YOUR OBJECTIVE. In the listing that follows, count every line holding the word "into" and give only the count.

DATA RECORDS.
■ ■ ■

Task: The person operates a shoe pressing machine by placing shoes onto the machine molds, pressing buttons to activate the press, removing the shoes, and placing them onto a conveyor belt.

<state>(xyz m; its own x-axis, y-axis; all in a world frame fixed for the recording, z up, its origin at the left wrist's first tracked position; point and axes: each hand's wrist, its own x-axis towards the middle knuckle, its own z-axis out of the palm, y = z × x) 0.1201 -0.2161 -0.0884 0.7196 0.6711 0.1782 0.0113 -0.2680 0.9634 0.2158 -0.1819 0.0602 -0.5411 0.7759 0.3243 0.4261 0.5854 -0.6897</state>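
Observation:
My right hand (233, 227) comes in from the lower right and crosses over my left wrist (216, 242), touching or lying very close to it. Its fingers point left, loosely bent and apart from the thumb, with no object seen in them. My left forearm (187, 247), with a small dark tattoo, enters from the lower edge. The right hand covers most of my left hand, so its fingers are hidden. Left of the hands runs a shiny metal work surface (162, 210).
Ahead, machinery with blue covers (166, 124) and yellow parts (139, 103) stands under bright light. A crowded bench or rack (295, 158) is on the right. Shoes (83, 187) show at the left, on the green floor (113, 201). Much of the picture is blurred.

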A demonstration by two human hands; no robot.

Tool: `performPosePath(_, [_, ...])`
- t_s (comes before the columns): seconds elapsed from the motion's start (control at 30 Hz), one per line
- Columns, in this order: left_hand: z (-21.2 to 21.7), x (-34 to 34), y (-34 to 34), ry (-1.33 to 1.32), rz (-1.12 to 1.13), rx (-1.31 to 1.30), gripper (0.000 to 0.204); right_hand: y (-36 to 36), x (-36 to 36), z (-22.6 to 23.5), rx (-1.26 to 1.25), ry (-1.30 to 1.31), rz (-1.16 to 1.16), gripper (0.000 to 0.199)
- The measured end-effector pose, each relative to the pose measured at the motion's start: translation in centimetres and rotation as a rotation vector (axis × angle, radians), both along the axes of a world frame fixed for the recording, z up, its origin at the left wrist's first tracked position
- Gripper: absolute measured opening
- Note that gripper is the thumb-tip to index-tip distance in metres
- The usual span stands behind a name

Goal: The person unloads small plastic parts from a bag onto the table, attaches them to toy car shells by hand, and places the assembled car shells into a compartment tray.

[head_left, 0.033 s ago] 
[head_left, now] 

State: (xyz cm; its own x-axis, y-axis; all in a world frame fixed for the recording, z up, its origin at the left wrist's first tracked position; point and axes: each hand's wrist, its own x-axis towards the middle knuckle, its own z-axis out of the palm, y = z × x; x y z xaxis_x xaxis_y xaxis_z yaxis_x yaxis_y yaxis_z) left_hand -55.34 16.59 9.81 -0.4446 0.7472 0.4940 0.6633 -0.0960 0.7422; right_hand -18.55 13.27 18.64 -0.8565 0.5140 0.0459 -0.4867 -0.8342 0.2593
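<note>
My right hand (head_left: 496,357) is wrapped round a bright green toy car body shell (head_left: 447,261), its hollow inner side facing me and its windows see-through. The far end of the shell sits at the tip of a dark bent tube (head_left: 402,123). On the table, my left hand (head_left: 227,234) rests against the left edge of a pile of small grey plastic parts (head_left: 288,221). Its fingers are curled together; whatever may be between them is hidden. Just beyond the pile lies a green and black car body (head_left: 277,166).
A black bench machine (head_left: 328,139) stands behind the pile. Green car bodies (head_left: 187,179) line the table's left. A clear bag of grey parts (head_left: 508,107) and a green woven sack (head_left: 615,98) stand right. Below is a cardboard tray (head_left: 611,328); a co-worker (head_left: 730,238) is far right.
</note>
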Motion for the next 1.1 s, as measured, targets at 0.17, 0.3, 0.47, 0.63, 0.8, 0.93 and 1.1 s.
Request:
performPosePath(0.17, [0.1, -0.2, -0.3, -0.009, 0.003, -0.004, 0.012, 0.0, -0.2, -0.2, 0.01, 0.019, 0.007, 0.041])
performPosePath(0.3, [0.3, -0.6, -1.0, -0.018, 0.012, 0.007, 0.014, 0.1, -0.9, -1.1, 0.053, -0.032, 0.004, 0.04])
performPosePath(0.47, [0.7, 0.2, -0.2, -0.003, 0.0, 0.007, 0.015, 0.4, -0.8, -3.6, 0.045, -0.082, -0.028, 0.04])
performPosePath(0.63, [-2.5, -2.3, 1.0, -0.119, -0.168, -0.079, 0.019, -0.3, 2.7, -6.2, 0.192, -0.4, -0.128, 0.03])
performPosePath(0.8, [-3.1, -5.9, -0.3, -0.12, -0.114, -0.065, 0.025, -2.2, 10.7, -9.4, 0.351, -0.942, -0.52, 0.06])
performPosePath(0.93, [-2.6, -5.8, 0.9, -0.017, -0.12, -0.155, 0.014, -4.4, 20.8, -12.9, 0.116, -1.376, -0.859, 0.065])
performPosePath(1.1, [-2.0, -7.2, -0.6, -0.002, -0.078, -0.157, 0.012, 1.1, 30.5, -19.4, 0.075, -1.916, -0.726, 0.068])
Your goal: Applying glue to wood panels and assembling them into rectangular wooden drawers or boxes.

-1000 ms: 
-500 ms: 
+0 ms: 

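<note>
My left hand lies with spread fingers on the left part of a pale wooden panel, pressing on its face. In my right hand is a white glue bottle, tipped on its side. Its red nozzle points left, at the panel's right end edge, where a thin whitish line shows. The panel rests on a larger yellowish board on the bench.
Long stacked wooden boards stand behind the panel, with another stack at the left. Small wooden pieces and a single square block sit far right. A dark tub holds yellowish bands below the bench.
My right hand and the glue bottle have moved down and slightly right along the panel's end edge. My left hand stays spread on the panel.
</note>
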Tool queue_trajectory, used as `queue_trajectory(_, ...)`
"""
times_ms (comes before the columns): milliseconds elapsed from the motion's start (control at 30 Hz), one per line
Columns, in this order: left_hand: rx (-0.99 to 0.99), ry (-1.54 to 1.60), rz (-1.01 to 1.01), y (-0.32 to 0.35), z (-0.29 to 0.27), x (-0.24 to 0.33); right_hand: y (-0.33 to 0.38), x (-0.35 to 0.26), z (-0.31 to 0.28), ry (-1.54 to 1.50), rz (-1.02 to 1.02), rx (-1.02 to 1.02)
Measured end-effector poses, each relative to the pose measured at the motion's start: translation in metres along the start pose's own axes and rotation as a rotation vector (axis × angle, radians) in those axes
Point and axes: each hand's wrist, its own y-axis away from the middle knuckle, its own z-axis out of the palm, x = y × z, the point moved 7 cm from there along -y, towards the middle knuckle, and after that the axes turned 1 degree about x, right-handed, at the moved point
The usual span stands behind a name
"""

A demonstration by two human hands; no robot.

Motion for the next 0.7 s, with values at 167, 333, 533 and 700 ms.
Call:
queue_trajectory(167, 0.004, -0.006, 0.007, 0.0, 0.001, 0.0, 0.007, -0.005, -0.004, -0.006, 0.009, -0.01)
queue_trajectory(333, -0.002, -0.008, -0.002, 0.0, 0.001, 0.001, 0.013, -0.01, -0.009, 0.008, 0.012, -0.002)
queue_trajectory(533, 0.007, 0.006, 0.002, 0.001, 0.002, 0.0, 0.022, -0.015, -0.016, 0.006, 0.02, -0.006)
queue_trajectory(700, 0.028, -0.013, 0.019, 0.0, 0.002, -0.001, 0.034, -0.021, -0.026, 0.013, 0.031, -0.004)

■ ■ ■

EXERCISE SOLUTION. 2